● WHAT NEEDS TO BE DONE
Sort through the material below and copy each line with "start".

● RECORDED DATA
+++

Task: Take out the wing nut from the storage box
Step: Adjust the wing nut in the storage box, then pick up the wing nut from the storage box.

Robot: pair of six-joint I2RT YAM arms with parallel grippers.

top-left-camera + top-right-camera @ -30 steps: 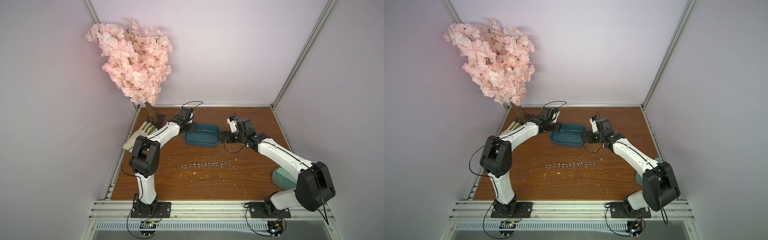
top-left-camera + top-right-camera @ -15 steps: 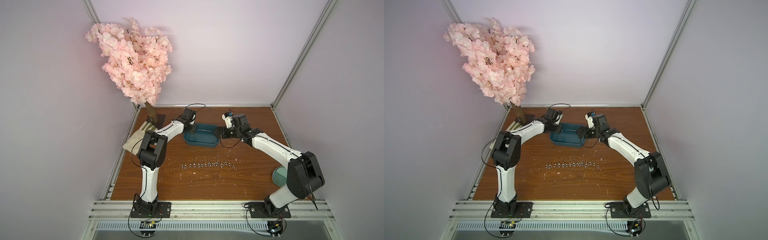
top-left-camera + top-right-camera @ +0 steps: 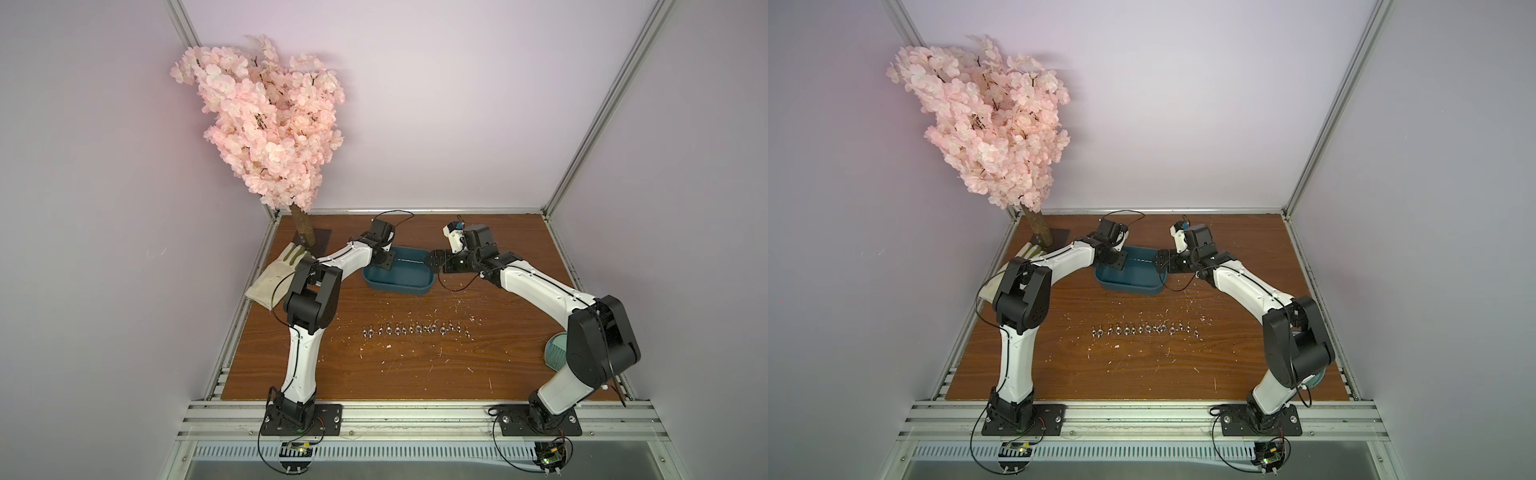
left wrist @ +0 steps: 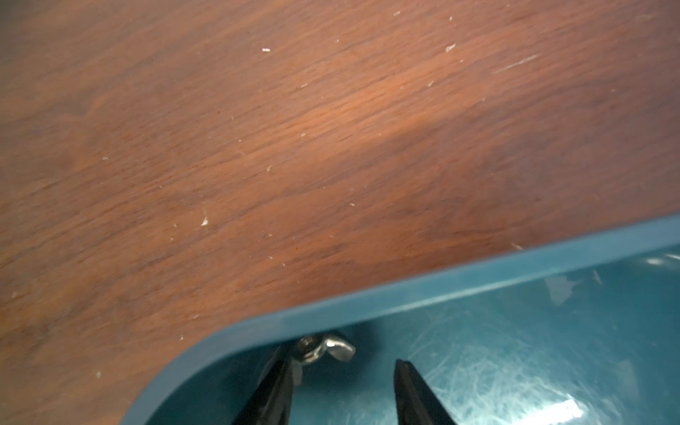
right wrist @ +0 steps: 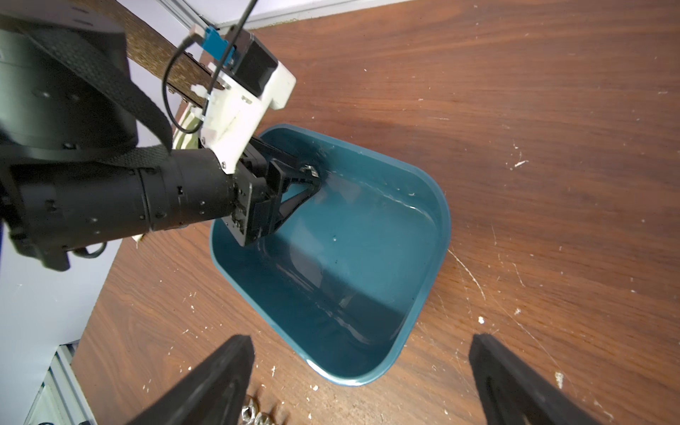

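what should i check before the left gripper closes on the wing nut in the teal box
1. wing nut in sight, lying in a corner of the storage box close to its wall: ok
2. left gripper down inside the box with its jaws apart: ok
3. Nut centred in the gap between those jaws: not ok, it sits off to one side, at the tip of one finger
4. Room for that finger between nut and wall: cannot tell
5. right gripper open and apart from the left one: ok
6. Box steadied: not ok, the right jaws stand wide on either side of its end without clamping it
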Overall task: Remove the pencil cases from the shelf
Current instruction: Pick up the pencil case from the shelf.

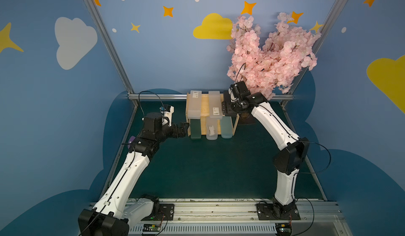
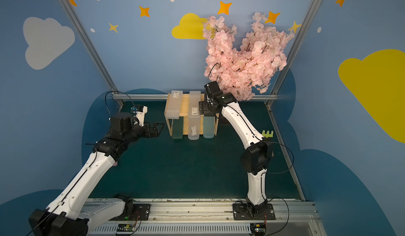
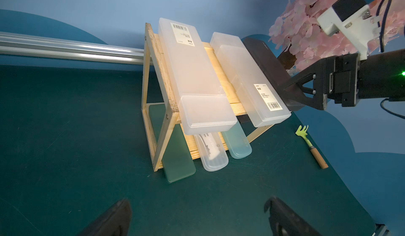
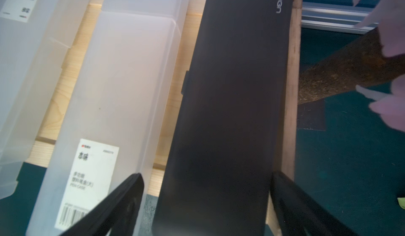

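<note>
The wooden shelf stands at the back of the green mat. Two frosted white pencil cases and a black one lie on its top tier. A dark green case, a clear one and a light blue one stick out of the lower tier. My right gripper is open and straddles the near end of the black case, one finger at its edge, a gap at the other. My left gripper hangs open and empty left of the shelf, low over the mat.
A pink blossom tree rises right behind the shelf, its trunk close to my right gripper. A green toy rake lies on the mat to the right of the shelf. A purple trowel peeks out beside my left arm. An aluminium rail runs along the back edge.
</note>
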`<state>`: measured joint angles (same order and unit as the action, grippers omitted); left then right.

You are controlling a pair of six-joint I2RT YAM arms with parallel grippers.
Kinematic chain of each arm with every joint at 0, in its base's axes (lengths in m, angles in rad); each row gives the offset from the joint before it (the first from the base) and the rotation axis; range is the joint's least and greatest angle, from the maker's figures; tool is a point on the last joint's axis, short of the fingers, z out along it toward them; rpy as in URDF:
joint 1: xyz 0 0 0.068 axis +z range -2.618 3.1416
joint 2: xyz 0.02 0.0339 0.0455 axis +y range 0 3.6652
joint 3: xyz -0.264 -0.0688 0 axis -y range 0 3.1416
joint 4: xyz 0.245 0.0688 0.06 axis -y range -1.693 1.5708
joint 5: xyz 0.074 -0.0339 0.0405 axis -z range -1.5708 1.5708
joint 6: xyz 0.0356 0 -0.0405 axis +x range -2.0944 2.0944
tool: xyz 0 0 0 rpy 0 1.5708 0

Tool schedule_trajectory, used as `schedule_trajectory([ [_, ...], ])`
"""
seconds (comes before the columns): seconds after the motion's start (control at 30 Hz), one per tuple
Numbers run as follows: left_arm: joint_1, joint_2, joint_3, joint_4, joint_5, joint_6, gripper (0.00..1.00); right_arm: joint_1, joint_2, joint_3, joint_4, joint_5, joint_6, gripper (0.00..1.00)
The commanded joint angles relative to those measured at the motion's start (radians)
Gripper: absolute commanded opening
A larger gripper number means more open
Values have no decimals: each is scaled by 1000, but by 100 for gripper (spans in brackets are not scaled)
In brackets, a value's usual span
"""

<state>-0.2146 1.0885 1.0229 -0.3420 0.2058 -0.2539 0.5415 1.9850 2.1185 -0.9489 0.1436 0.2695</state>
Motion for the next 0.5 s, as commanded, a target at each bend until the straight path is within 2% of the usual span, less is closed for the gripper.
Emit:
schedule_trajectory([
  [0.0,-2,-4,-10,-12,-14,12,100,7,32,32,-58,26,15,92],
  [0.17,-1,-4,-7,-13,-14,12,100,8,44,41,-81,46,24,89],
  [0.47,-1,-8,-3,-21,-19,13,100,9,18,31,-91,68,36,72],
])
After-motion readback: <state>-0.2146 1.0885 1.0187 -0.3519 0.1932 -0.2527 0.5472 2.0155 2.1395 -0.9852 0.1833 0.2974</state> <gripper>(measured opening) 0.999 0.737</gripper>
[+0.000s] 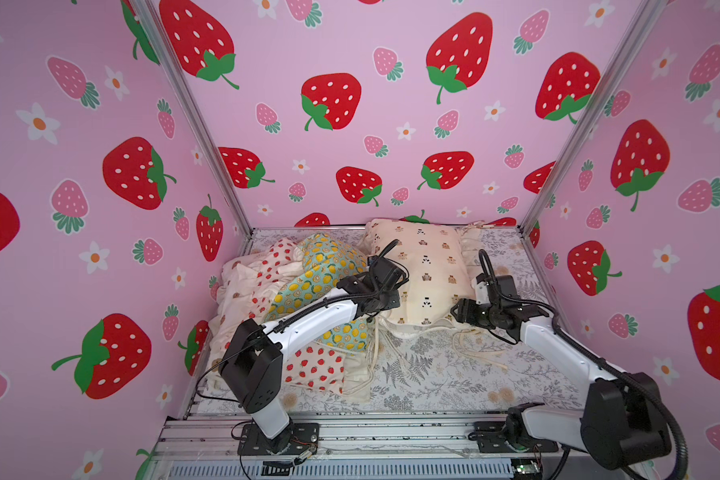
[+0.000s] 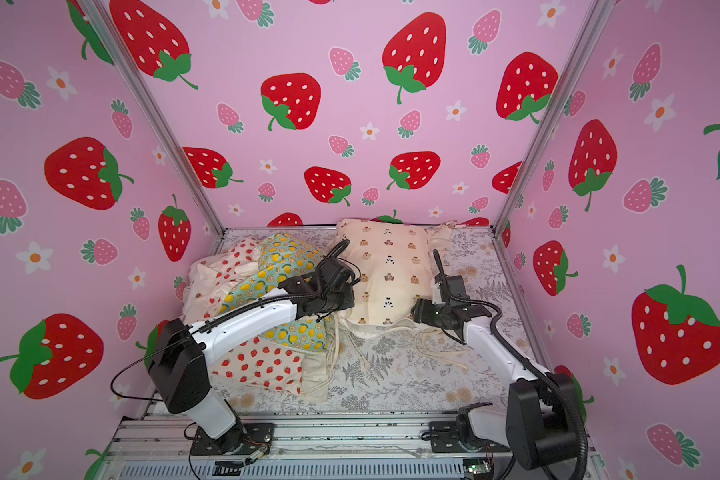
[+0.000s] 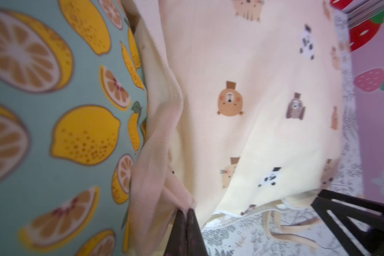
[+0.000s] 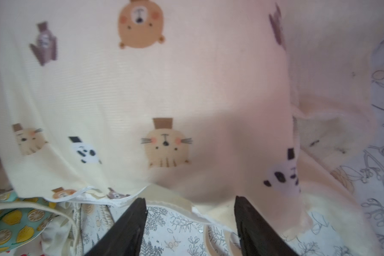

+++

● THE COMPLETED TASK
seconds (comes before the columns): seconds after the motion's start (control at 30 Hz), one per tuple
The commanded joint angles relative to those measured at the motion's start (radians)

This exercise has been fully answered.